Engage Locally, Nationally and Globally: Oceans of Plastic
Roman Shor, C’09, EAS’09, GEng’10, didn’t expect to see piles of floating litter when he set off on the Plastics at SEA expedition, the first federally funded venture to study the accumulation of plastics in the North Atlantic Ocean. He already knew that the term commonly used to describe the debris—“garbage patch”—is a misnomer. The plastics he encountered on the voyage were, in fact, tiny: no bigger than a fingernail in most cases. But the garbage was definitely there—an incalculable number of miniscule bits of plastic that had amassed in a swirl of ocean currents near Bermuda.
Shor, a doctoral student in the Department of Earth and Environmental Sciences and a Penn mathematics and computer science alumnus, was one of 33 crew members who took part in a landmark study organized by the Sea Education Association (SEA). All hands served as both field scientists and crew aboard SEA’s vessel, the SSV Corwith Cramer, which departed last summer from Bermuda on June 10 and returned on July 14. The volunteers were all veterans of previous SEA expeditions—recent college grads as well as mid-career professionals—selected from a pool of 100 applicants interested in plastic-pollution research.
Plastic—primarily polyethylene, polypropylene and polystyrene—accumulates in specific regions of the oceans carried by currents all over the world, according to SEA. The most notorious of these oceanic plastic debris concentrations is located in the eastern North Pacific Ocean and is dubbed the “Great Pacific Garbage Patch.” Shor saw the Pacific patch in his sophomore year while on a 40-day SEA Semester. For Shor, an avid rower who grew up in Telluride, Colo., it was his first time sailing on the ocean, and the experience sparked his interest in oceanography.
“We know more about the surface of the moon than we do about the surface of the ocean,” he says. “Even the most high-tech equipment we have doesn’t show us what’s really there. It’s still a great unknown.”
SEA has been studying the Pacific garbage patch and its lesser-known counterpart in the North Atlantic, southeast of Bermuda, since 1986. The debris patches gathered up by the currents are more accurately described as regions, and they have yet to be reliably measured due to changing currents and ocean conditions.

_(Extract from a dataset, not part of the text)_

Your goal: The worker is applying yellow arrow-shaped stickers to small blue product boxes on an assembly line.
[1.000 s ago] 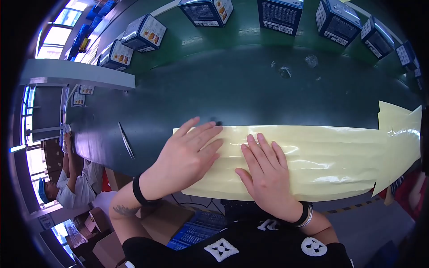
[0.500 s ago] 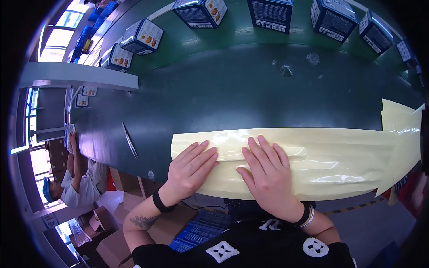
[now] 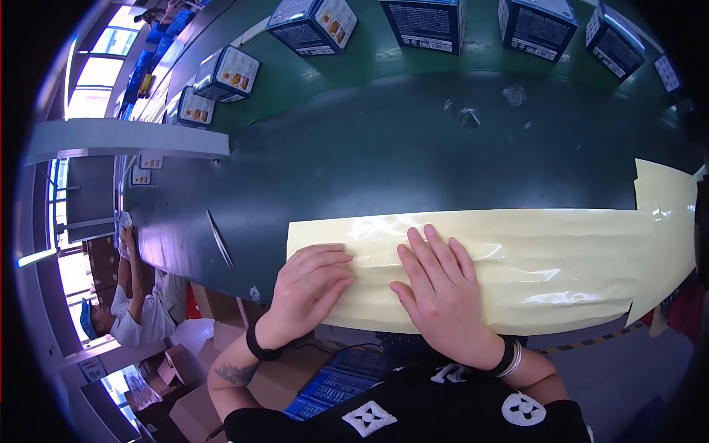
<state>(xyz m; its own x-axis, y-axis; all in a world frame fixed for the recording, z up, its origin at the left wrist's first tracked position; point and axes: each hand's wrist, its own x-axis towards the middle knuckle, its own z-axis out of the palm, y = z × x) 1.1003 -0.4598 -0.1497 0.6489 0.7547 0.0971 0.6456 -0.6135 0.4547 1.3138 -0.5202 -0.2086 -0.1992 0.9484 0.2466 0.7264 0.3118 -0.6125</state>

Many questions remain about the presence of plastic in the ocean. Much of the plastic that finds its way there comes from litter and runoff. Shor says he was initially surprised by the small size of the plastic particles. “The interesting thing about plastic is it just gets smaller—it doesn’t disappear,” he explains. “That’s the current theory, at least.” Researchers say it’s impossible to tell what each bit of plastic was or what it came from before the larger object broke down.